Sorry laughter, but music may actually be the best medicine. In fact, the researchers behind the study making that bold pronouncement say music not only helped patient mood and recovery, but also aided the patient’s families as well as their health care providers.


It is often said that laughter is the best medicine. Some research has even shown as much. Most link these health benefits to the emotional boost from laughter, while also highlighting the oxygenation and neuro-chemical benefits caused by the occasional chuckle.

Now, a team from Northwestern University has looked at the palliative and recuperative potential of music, specifically live music tailored to each patient’s specific tastes. And based on their positive results, laughter therapy may have a new challenger.


Published in the journal Frontiers in Neurology, the study focused on hospitalized neurological patients who in many cases were separated from their families due to COVID-19 precautions. Those patients were provided a 30 minute live performance tailored to their specific tastes, which was performed remotely by actual musicians using the teleconference software FaceTime.

Throughout the three month trial, a total of 87 live music sessions were completed, and nearly all of the patients who participated in these sessions showed positive results.
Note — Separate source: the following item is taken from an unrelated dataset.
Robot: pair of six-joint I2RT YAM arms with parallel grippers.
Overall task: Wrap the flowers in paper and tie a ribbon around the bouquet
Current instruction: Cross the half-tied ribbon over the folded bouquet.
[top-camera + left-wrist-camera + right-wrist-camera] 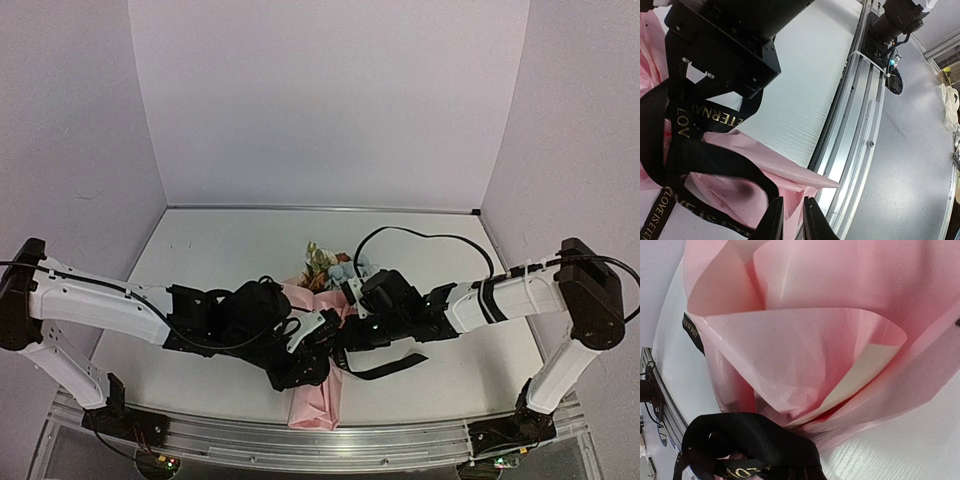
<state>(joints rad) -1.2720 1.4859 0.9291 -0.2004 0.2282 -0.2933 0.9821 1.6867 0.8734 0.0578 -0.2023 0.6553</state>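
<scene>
The bouquet lies mid-table as a pink paper (315, 405) cone with its narrow end toward the near edge. The flowers (328, 262) show at its far, wide end. Both arms meet over its middle. My left gripper (308, 374) hovers at the cone's narrow end. Its fingers (772, 222) stand a narrow gap apart, with only paper (790, 170) seen behind the gap. The black lettered ribbon (705, 112) loops over the cone and passes beside the left finger. My right gripper (347, 338) is shut on the ribbon (755, 440) above the paper (805, 355). A loose ribbon end (392, 365) trails right.
An aluminium rail (400, 440) runs along the near table edge, close to the cone's tip, and shows beside the left fingers as rail (860, 125). The right arm's base (895, 20) is bolted to it. A black cable (420, 235) arcs behind the right arm. White walls enclose the table.
</scene>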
For example, 92% of patients said the musical intervention improved their overall emotional state, 92.4% reported an overall pleasurable experience, and 89.5% of patients said that the music reduced their anxiety and stress levels.

Perhaps unsurprisingly, some of these same outcomes were reported by family members and health care providers who were also able to enjoy many of the same benefits from the medicinal music sessions.

“Music interventions, and in this case tele-music, can affect the emotional well-being of patients, their family members, the health care team and improve patient care,” said the study’s lead author Dr. Borna Bonakdarpour, a professor of neurology at Northwestern University.

“Patients said they felt emotionally supported,” the press release announcing the study’s results explains. “Music awakened their speech and prompted them to dance in their hospital beds despite their neurologic disability for which they were admitted.”

This type of positive aesthetic experience is not commonly associated with hospital stays, the researchers note, but in this case it appears to have “empowered the patients and their families and eased medical procedures, because patients were less anxious and more cooperative.”

These benefits also lightened the load on nurses, who observed that “patients who received the musical intervention were more content with their stay.”


“Our study stresses the importance of demographically and clinically informed music and art interventions for patients as an essential part of their care,” said Bonakdarpour of the custom tailored music therapy.

The research team also says they are now looking into trying music therapy on patients suffering from epilepsy and dementia, “using specific physiological measurements (heart rate, functional MRI, brain wave tests),” to determine effectiveness.

“Music as a clinical tool is underutilized in outpatient settings and in hospitals,” explained Bonakdarpour. “The impact of the findings can apply to patients beyond the neurosciences unit to include other specialties and other hospitals.”